- « La FCBE n’a pas rejoint la mouvance, elle en fait désormais partie », affirme-t-il
Invité de l’émission « Dimanche C’Politique » diffusée le 21 juin 2026 sur E-Télé, le deuxième Secrétaire exécutif national adjoint de la Force Cauris pour un Bénin Émergent (FCBE), El-Farouk Soumanou, s’est longuement prononcé sur la situation de son parti, son récent repositionnement politique et les perspectives qui s’offrent à cette formation après plusieurs revers électoraux.

D’entrée, El-Farouk Soumanou a dressé un constat lucide de l’état de santé de la FCBE. Selon lui, le parti ne peut se satisfaire des résultats enregistrés lors des différentes consultations électorales organisées depuis 2020. « Le parti va bien, mais pas très bien », a-t-il déclaré, rappelant que la FCBE n’a pas obtenu les résultats escomptés lors des élections communales de 2020, de la présidentielle de 2021, des législatives de 2023 et des élections générales de 2026.
Face à cette réalité politique, la formation a engagé une réflexion stratégique qui l’a conduite à signer des accords de gouvernance avec les partis soutenant le président de la République Romuald Wadagni. Pour El-Farouk Soumanou, cette décision résulte avant tout d’un calcul politique dicté par les nouvelles exigences du système partisan et du code électoral.
Le leader de la FCBE reconnaît notamment que son parti ne disposait pas d’un poids électoral suffisant pour franchir seul certains seuils exigés par la législation électorale. Les accords de gouvernance ont ainsi permis au parti de participer aux élections tout en bénéficiant des mécanismes de parrainage nécessaires à la présidentielle.
Interrogé sur les critiques suscitées par ce rapprochement avec la mouvance présidentielle, El-Farouk Soumanou a tenu à nuancer. Selon lui, la FCBE n’a pas renié son parcours ni ses convictions, mais a simplement adapté sa stratégie à une nouvelle réalité politique.

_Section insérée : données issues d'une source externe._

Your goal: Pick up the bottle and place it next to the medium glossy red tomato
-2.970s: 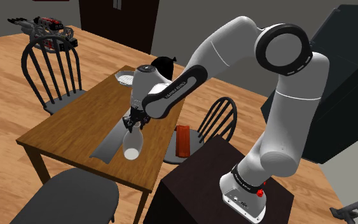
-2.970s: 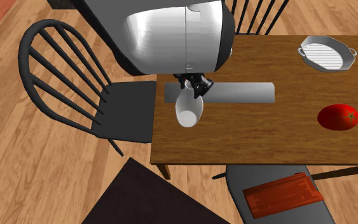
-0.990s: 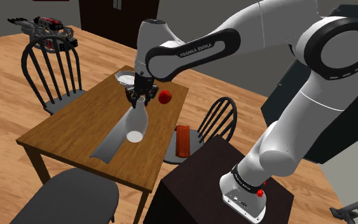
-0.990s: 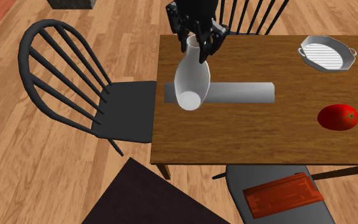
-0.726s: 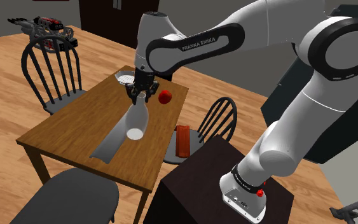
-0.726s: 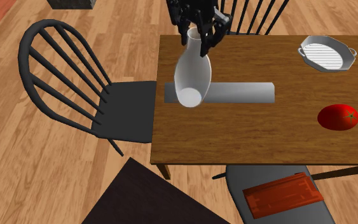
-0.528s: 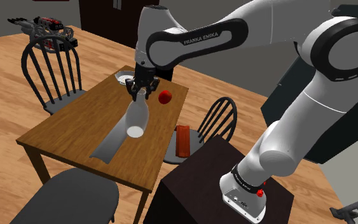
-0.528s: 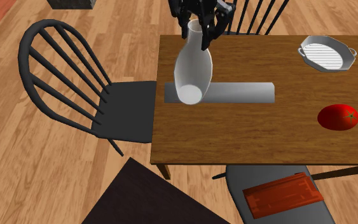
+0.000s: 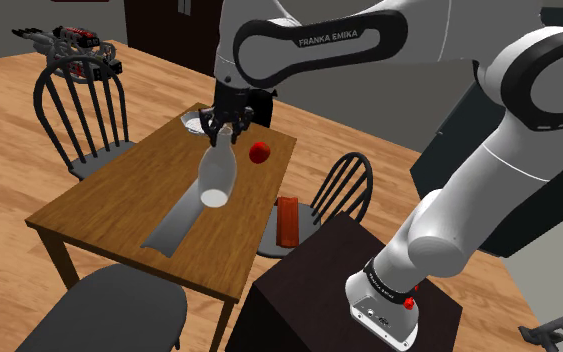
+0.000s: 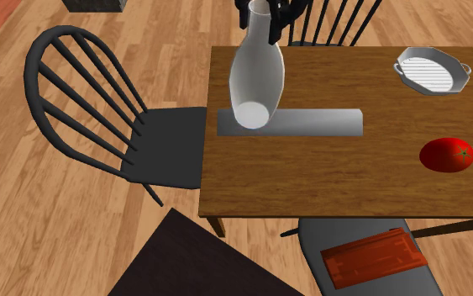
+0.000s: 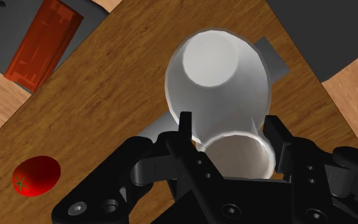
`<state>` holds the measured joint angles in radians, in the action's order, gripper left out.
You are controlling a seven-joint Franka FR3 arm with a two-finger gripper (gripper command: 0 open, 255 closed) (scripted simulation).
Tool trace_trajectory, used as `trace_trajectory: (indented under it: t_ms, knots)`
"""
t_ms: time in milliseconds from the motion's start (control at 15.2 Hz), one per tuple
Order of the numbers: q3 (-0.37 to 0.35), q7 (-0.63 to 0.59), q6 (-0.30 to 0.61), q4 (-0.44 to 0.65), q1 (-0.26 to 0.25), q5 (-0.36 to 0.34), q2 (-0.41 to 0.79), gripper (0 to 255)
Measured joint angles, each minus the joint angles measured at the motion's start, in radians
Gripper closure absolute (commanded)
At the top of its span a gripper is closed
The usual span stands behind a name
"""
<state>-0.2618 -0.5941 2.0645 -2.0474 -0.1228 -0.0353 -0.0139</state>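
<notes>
A white bottle (image 9: 217, 175) hangs in the air above the wooden table (image 9: 99, 205), held by its neck in my black gripper (image 9: 222, 127), which is shut on it. In the second exterior view the bottle (image 10: 257, 76) hangs high over a grey strip (image 10: 318, 124), its neck in the gripper (image 10: 262, 8) at the top edge. The wrist view has the bottle (image 11: 219, 79) clasped between the fingers (image 11: 185, 130), with the gripper (image 11: 231, 130) above the table. The glossy red tomato (image 9: 259, 152) lies on the table toward the stand; it is also in the second exterior view (image 10: 446, 155) and the wrist view (image 11: 36, 176).
A ribbed white dish (image 10: 432, 70) sits at a table corner. Dark spindle-back chairs (image 9: 84, 105) (image 10: 100, 109) stand around the table; one chair seat carries a reddish block (image 10: 375, 256). The dark stand (image 9: 329, 290) is beside the table.
The gripper has lifted the bottle higher off the grey strip and carried it a little toward the dish end of the table. The grip on the neck is unchanged.
</notes>
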Motion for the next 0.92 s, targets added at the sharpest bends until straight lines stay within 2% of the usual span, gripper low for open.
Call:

Il insiste sur le fait que le parti a officiellement mis fin à son statut d’opposition et fait désormais partie de la majorité soutenant le président Romuald Wadagni. Toutefois, il rejette l’idée selon laquelle cette démarche serait motivée par la recherche de postes ou de privilèges. « Le rôle d’un parti politique n’est pas uniquement d’obtenir des nominations, mais de participer à l’animation de la vie politique et au développement du pays », a-t-il expliqué.
L’émission a également permis d’aborder les remous internes enregistrés ces dernières semaines, notamment la démission de l’ancien Secrétaire exécutif national, Paul Hounkpè. Sur ce dossier, le responsable de la FCBE a reconnu la surprise provoquée par cette décision tout en indiquant que le parti avait pris acte de ce choix personnel. Il affirme néanmoins que cette situation ne remet pas en cause la cohésion de la formation politique, qui dispose, selon lui, de mécanismes internes capables de gérer les divergences et les contradictions.

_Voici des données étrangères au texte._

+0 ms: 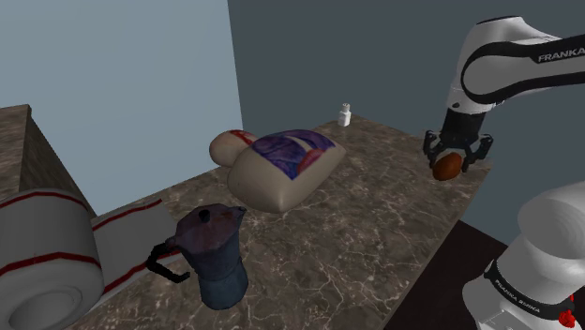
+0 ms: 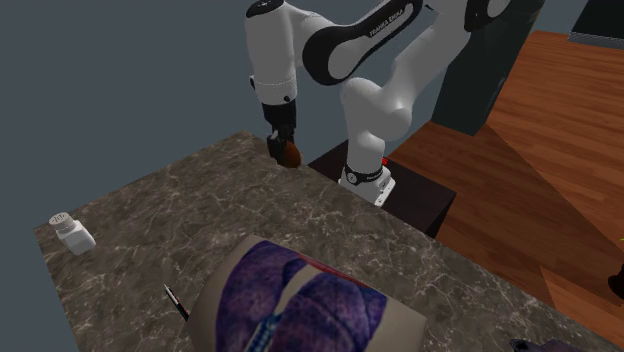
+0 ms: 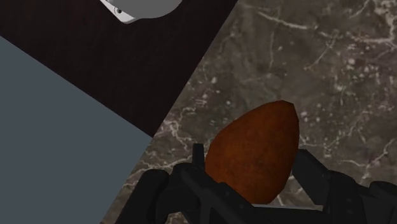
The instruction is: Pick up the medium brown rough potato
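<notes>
Wrist view: the gripper (image 3: 251, 170) pinches the brown potato (image 3: 257, 143) between its two black fingers. The potato's long axis points straight out from the hand, toward the marble counter (image 3: 331, 57) below, near its edge by the stand. Whether it is clear of the surface is hard to tell. Further off lies a cushion (image 1: 281, 173), then a white bottle (image 1: 345, 115).

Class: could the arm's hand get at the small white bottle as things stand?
Probably not yet: the hand is shut on the potato, though bare counter leaves the way to the bottle free.
</notes>
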### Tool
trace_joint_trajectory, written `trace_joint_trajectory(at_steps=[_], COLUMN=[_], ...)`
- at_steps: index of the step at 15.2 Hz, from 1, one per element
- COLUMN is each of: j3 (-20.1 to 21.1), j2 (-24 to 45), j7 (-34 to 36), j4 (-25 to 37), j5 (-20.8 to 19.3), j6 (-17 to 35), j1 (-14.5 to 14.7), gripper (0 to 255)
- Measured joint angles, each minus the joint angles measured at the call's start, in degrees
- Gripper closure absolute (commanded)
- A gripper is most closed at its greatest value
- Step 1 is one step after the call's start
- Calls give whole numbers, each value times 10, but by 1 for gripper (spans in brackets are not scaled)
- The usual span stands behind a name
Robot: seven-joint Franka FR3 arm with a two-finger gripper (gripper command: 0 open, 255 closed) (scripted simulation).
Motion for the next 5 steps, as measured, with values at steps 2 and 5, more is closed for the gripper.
trace_joint_trajectory(at_steps=[2,5], j3=[-1,-3], j2=[-1,-5], j7=[-1,-3], j4=[15,33], j5=[-1,-2], j6=[-16,-38], j1=[-1,-2], gripper=[255,255])
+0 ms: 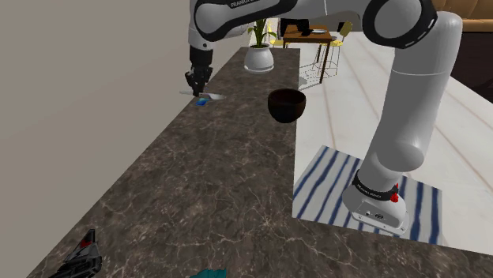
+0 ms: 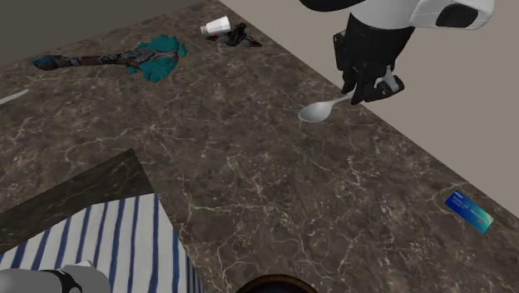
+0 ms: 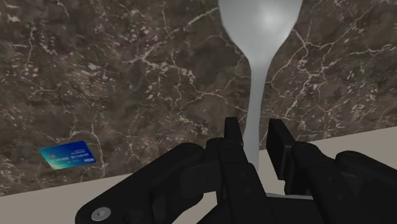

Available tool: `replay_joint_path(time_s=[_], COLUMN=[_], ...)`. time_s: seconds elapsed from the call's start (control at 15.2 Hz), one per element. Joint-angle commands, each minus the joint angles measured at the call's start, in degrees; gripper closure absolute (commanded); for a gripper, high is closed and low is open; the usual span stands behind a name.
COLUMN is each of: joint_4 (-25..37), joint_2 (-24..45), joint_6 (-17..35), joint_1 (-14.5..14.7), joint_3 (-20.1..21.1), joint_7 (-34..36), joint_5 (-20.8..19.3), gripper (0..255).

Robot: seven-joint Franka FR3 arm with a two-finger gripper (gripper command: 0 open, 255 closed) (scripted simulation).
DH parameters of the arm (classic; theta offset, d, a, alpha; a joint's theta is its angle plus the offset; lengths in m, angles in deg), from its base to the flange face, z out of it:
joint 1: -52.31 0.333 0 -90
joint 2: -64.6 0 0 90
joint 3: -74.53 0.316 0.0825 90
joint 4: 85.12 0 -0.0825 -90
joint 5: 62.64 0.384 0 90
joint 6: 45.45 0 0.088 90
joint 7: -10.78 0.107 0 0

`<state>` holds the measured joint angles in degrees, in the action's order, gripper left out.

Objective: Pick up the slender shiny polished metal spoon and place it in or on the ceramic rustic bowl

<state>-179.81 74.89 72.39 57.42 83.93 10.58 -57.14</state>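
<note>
Gripper (image 3: 257,137): jaws narrowed onto spoon (image 2: 318,111) handle | Spoon: aloft over counter (image 2: 249,166) edge, well apart from dark bowl (image 1: 286,105) | Risk: thin end-grip (slick metal) may swivel, slip mid-carry.

Counter (image 1: 197,182): dark brown stone, pale veining. Lying on it:
- dark bowl (image 1: 286,105), near the open edge
- blue card (image 3: 65,156), close to the wall edge
- white plant pot (image 1: 258,58), far end
- teal cloth (image 2: 158,57)
- small white cup (image 2: 217,27)
</note>
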Motion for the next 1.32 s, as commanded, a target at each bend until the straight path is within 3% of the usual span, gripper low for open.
replay_joint_path(time_s=[0.0, 0.59, 1.25], joint_4=[-4.3, -19.8, -30.2], joint_2=[-3.3, -17.1, -28.3], joint_6=[0.7, 1.1, -2.0], joint_1=[-1.4, -6.4, -11.3], joint_3=[-0.6, -5.4, -13.2], joint_7=[-2.4, -13.8, -26.3], joint_5=[1.2, 5.3, 5.8], gripper=[255, 255, 255])
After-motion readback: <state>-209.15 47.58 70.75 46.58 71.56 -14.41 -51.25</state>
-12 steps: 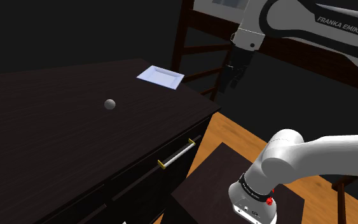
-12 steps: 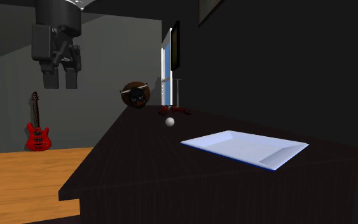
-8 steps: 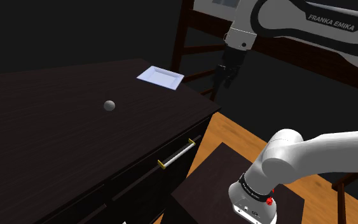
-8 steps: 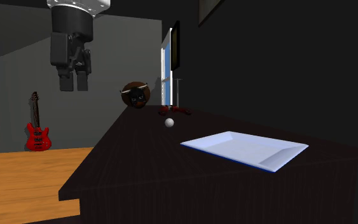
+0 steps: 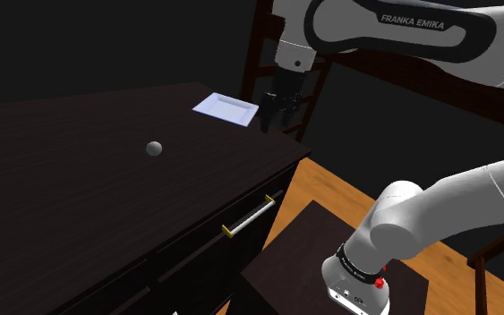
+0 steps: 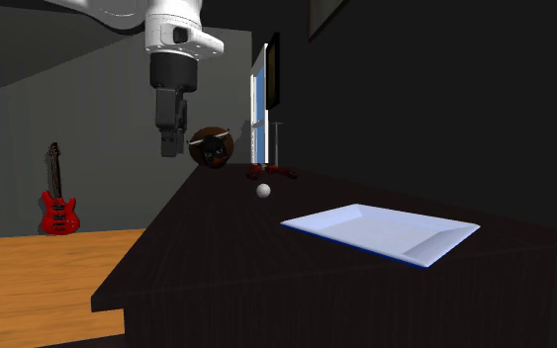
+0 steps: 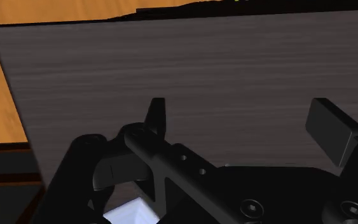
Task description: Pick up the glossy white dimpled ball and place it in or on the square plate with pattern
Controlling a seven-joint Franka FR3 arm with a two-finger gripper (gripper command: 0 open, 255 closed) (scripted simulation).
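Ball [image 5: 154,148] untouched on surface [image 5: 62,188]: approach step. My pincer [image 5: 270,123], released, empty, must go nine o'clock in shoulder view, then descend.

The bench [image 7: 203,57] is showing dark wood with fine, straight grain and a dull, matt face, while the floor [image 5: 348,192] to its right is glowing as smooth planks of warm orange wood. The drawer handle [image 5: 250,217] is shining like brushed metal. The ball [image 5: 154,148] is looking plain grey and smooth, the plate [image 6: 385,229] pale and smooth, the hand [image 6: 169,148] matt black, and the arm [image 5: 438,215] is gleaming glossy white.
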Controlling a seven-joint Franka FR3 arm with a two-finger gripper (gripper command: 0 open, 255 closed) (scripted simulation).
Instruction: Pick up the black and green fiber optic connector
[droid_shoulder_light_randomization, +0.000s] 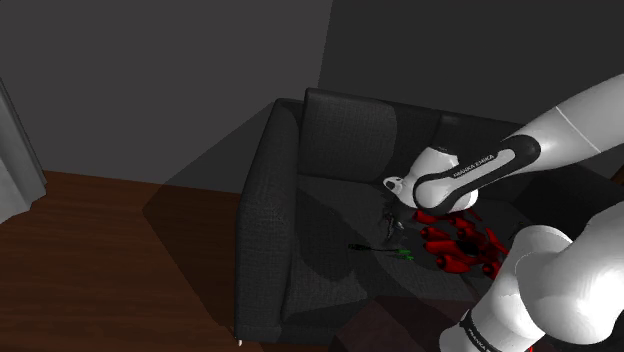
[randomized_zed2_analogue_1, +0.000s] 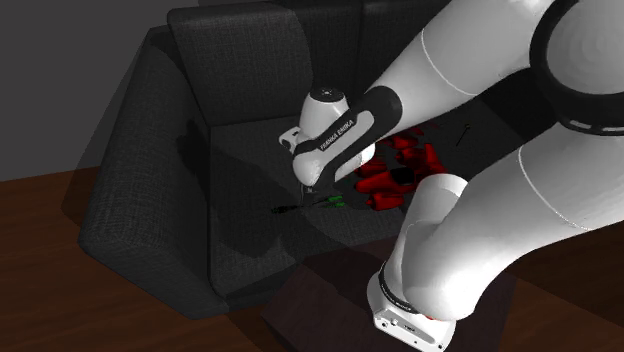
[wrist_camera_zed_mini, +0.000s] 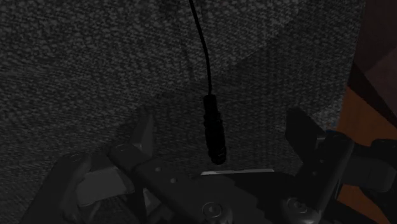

Au-delà de l’actualité immédiate, El-Farouk Soumanou a évoqué les réflexions en cours sur l’avenir du parti. Une tournée de consultation des militants devrait être organisée afin de recueillir leurs avis avant la tenue d’un prochain congrès. Plusieurs options restent ouvertes, notamment le maintien de l’autonomie du parti, une éventuelle fusion avec d’autres formations politiques ou encore une profonde réorganisation interne.
Dans son message de clôture
Le deuxième Secrétaire exécutif national adjoint El-Farouk Soumanou a pour finir, invité les militants à faire preuve de patience et de confiance. Il estime que la FCBE a traversé une période difficile mais qu’elle entre désormais dans une nouvelle phase de son histoire politique.
Pour El-Farouk Soumanou, le repositionnement engagé doit permettre au parti de continuer à jouer un rôle dans la consolidation de la démocratie béninoise et dans l’accompagnement des politiques publiques au service du développement national.